■ **Problem requirements**:
Your task is to transcribe the data exactly while omitting each picture.

■ **Given data**:
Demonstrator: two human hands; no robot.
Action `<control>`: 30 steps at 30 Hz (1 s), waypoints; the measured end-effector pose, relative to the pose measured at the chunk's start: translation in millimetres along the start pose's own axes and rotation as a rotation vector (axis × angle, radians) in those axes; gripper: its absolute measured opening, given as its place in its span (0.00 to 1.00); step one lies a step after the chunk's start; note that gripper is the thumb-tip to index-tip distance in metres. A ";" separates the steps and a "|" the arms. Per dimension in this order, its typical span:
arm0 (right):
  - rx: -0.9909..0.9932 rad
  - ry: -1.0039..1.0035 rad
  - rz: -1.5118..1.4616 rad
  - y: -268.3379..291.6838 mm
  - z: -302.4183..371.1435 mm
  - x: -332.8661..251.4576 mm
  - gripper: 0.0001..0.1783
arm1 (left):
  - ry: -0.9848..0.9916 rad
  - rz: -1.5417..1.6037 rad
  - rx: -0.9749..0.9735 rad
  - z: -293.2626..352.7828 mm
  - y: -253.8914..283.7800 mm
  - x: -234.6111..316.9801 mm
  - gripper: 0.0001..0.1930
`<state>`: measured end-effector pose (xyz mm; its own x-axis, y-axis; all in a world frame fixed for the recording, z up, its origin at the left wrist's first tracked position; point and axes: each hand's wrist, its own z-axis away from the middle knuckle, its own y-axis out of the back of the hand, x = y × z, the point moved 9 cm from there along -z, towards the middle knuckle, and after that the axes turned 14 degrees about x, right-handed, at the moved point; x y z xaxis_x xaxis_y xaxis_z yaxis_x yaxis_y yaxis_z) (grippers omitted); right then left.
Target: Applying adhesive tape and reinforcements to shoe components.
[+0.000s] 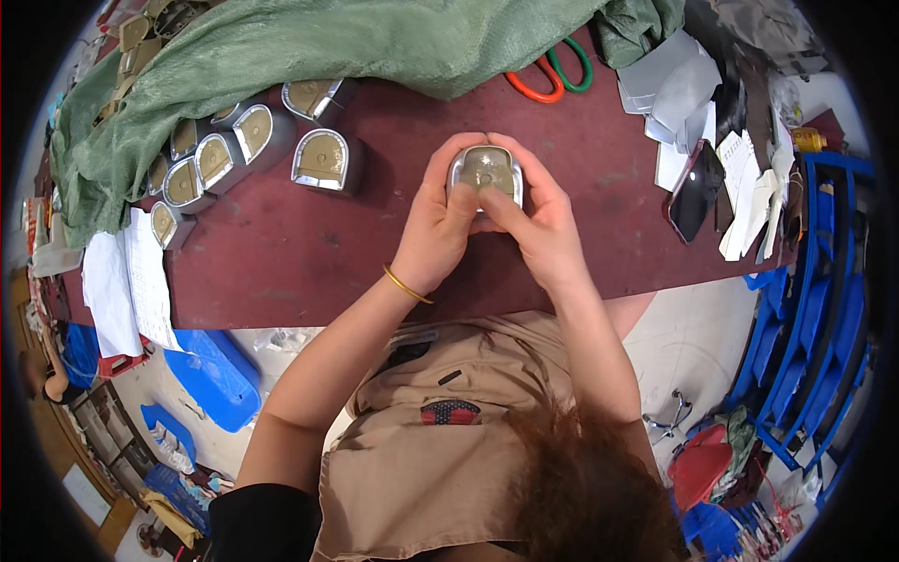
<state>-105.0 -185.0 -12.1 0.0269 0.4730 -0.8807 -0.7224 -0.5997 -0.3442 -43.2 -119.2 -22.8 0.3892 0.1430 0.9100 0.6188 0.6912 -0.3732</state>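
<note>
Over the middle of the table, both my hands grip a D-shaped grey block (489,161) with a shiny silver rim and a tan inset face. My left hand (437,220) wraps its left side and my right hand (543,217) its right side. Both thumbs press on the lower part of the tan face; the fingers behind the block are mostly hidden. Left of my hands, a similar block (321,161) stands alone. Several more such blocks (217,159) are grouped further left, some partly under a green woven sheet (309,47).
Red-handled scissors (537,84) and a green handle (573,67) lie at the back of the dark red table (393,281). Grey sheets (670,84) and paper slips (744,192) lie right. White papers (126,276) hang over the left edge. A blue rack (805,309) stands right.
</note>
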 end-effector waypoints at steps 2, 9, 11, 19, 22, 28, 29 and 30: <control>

■ **Solved exercise**:
Demonstrator: two human hands; no robot.
Action `<control>`: 30 steps at 30 Hz (1 s), waypoints; the measured end-effector pose, relative to the pose measured at the chunk's start: translation in millimetres along the start pose's own axes and rotation as a rotation vector (axis × angle, radians) in those axes; gripper: its absolute measured opening, given as its place in its span (0.00 to 1.00); step one lies a step after the chunk's start; note that gripper is the thumb-tip to index-tip distance in metres. A ";" separates the steps and a "|" the arms. Per dimension in this order, its typical span:
arm0 (right):
  - rx: -0.9909..0.9932 rad
  - ry: -1.0039..1.0035 rad
  - rz: -1.5118..1.4616 rad
  - y: -268.3379..291.6838 mm
  - z: -302.4183..371.1435 mm
  - x: -332.8661..251.4576 mm
  - gripper: 0.0001..0.1783
arm1 (left):
  - ry: -0.9848..0.9916 rad
  - rz: -1.5417..1.6037 rad
  - rx: -0.9749..0.9735 rad
  - z: -293.2626..352.7828 mm
  - y: -253.8914..283.7800 mm
  - x: -234.6111..316.9801 mm
  - gripper: 0.0001..0.1930
`<state>`: measured end-effector pose (xyz mm; its own x-axis, y-axis; all in a world frame fixed for the recording, z up, its origin at the left wrist's first tracked position; point and axes: each hand's wrist, its own z-axis away from the middle knuckle, its own y-axis out of the back of the hand, x = y × z, the point moved 9 cm from there along -z, towards the middle knuckle, and after that the axes turned 14 degrees about x, right-handed, at the moved point; x y z xaxis_x xaxis_y xaxis_z yaxis_x yaxis_y yaxis_z) (grippers omitted); right then left.
Target: Applying adhesive tape and reinforcements to shoe components.
[+0.000s] 
<state>-105.0 -185.0 -12.1 0.0269 0.4730 -0.8807 -0.7224 -0.5997 -0.3442 -43.2 -119.2 -22.8 0.3892 0.1430 0.9100 0.6188 0.6912 -0.3732</state>
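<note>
Over the middle of the table, both my hands grip a D-shaped grey block (489,161) with a shiny silver rim and a tan inset face. My left hand (437,220) wraps its left side and my right hand (543,217) its right side. Both thumbs press on the lower part of the tan face; the fingers behind the block are mostly hidden. Left of my hands, a similar block (321,161) stands alone. Several more such blocks (217,159) are grouped further left, some partly under a green woven sheet (309,47).
Red-handled scissors (537,84) and a green handle (573,67) lie at the back of the dark red table (393,281). Grey sheets (670,84) and paper slips (744,192) lie right. White papers (126,276) hang over the left edge. A blue rack (805,309) stands right.
</note>
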 end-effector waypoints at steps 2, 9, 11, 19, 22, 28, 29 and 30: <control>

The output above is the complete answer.